Sweeping Corporate Layoffs Start to Make Their Mark on Meetings  


Skift Take

The long-term repercussions from the recent record-breaking wave of layoffs are unclear, but industry insiders are already seeing the initial impacts.

The numbers are staggering: Amazon’s announcement of 16,000 layoffs in late January followed 14,000 cuts in October (combined, its biggest layoff ever), and UPS will cut 30,000 more jobs after cutting 48,000 in 2025 — along with announcements from other Fortune 100 companies including Meta, Dow, Tyson Foods, Nike, and Verizon.

 A total of 108,435 job cuts were announced last month, following more than 1.1 million total layoffs in 2025.

None of these directly targeted meeting or corporate travel departments, and many of these companies often rely on external agency partners. But there’s no question that business events will feel an impact, say industry experts and recruiters.

Repercussions could come in the form of fewer discretionary trips, tighter approvals, and more scrutiny when it comes to large off-sites, says Mike McCormick, managing partner at Travel Again Advisory. During periods like this, companies also make changes to the meetings themselves, such as shortening agendas, tightening attendee lists, and meeting regionally at less-expensive venues.

Travel that is directly tied to revenue outcome becomes the priority, he says. “Companies will protect revenue-critical and customer-facing trips while cutting back on internal travel where possible.”

A January survey of 571 members in 40 countries taken right before most of the layoff announcements by the Global Business Travel Association found that a majority of respondents (59%) are optimistic about the year ahead; however, that number was down 8% from a year ago.
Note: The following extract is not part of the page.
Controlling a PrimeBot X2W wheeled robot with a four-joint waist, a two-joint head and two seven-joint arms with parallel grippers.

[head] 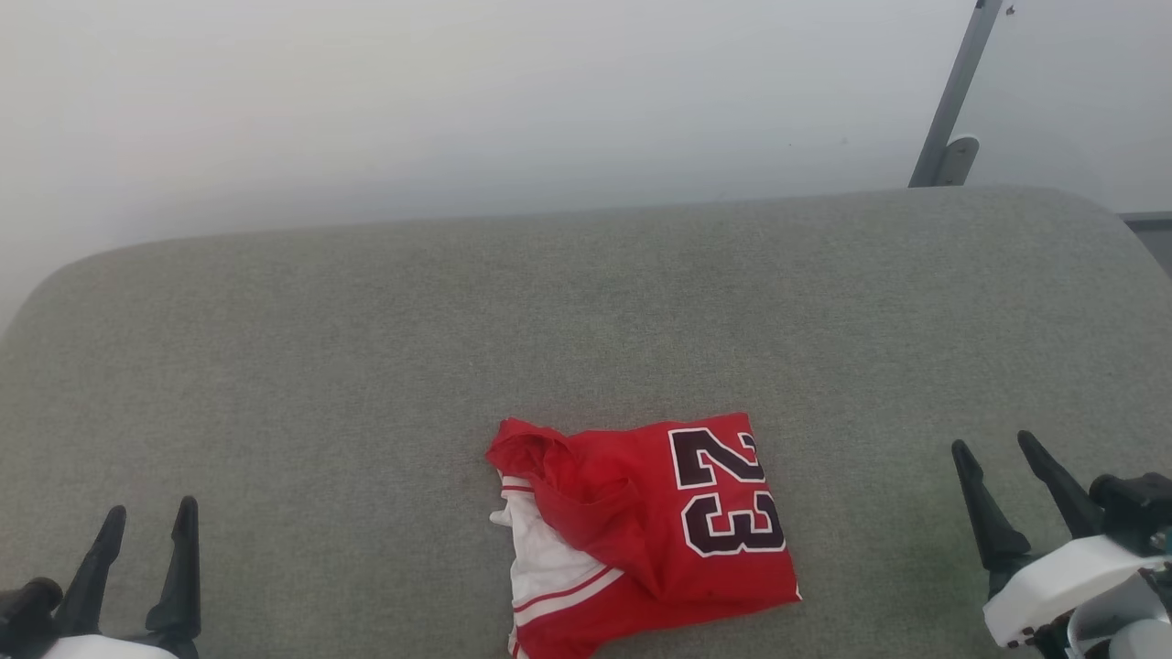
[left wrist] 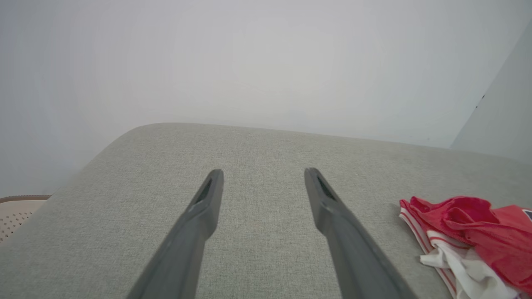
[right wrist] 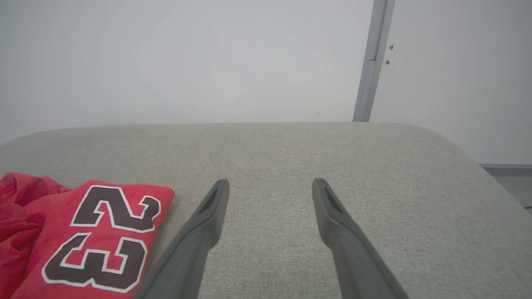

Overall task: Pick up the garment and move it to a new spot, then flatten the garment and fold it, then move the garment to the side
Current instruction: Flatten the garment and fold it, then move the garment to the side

Only 13% of buyers said they expect a decrease in business travel spend, and 40% expect it to stay at 2025 levels. Additionally, 38% expect their organization’s number of business travelers to stay about the same as 2025, while one in five (18%) expect a decline.

In the U.S., 20% of travel managers said they expect a decrease in staffing and 26% anticipate pausing on new hires. When asked where their organization is reducing budgets or spending in 2026, primary areas cited were reducing marketing spend (26%), pausing new hires (22%), and decreasing staff/outsourcing to vendors (13%).

“Buyers are entering 2026 less confident than they were entering 2025, signaling some anticipation of further economic and mobility headwinds to come,” the report concluded.  

Contractors replace new hires

Tracy Judge, founder and CEO of placement firm Soundings Connect, reports that she has not seen a “meaningful increase” in clients from the affected companies. “During periods of mass layoffs, we typically see clear spikes in new talent joining our platform. We also haven’t seen a rise in tech companies coming to us for talent, while our overall corporate business is increasing.”

What she has seen is a “significant increase” in talent requests from agencies, which she says is most likely related to the practice of increased outsourcing during periods of uncertainty, rather than committing to additional full-time headcount and overhead.

At Cadre, an online marketplace specializing in contract jobs, it’s the same. President Todd Taranto reports record contract/short term planner postings, and “one of the best starts to a year that we have seen for on-site travel director work.” 

One anonymous agency representative says that it feels like her corporate clients are placing their meetings under a microscope. “We haven’t seen widespread cuts to meetings and events teams or budgets at this time, but there is more scrutiny around ROI and business impact.”

“This isn’t a collapse cycle — it’s a discipline cycle,” said McCormick. “Yes, CFOs are scrutinizing travel budgets more closely, but they’re not eliminating travel that drives revenue or strengthens key customer relationships. The distinction in 2026 won’t be about overall volume as much as purpose.”